• YOUR OBJECTIVE: Identify each line below that contains the word "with", and copy it out.

• DATA EXCERPT:

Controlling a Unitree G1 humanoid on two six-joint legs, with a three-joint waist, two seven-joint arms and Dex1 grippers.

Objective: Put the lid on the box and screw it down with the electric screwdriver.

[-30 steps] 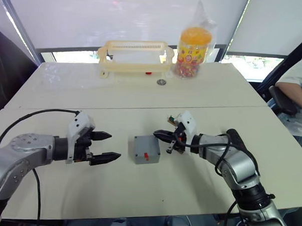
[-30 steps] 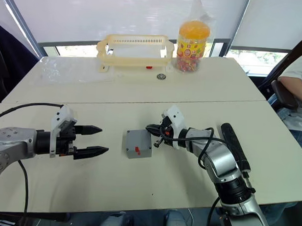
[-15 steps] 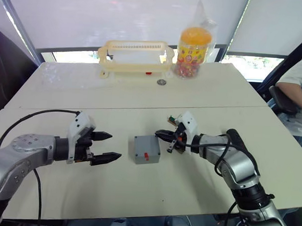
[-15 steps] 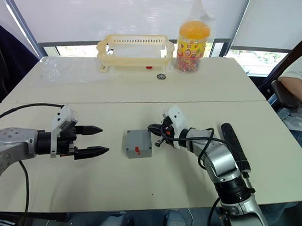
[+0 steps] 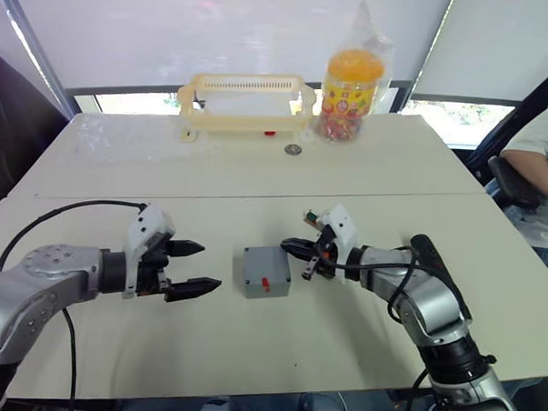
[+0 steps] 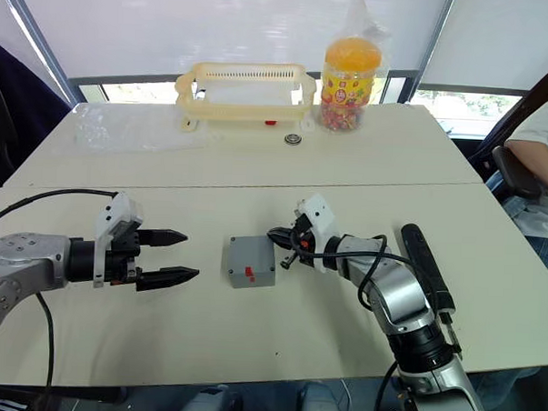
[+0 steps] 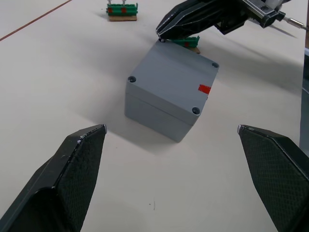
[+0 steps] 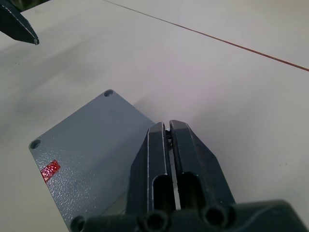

• EXERCISE SOLUTION:
Controlling a Unitree G1 humanoid on two six-joint legs, with a three-joint waist, two seven-joint arms and Dex1 grippers.
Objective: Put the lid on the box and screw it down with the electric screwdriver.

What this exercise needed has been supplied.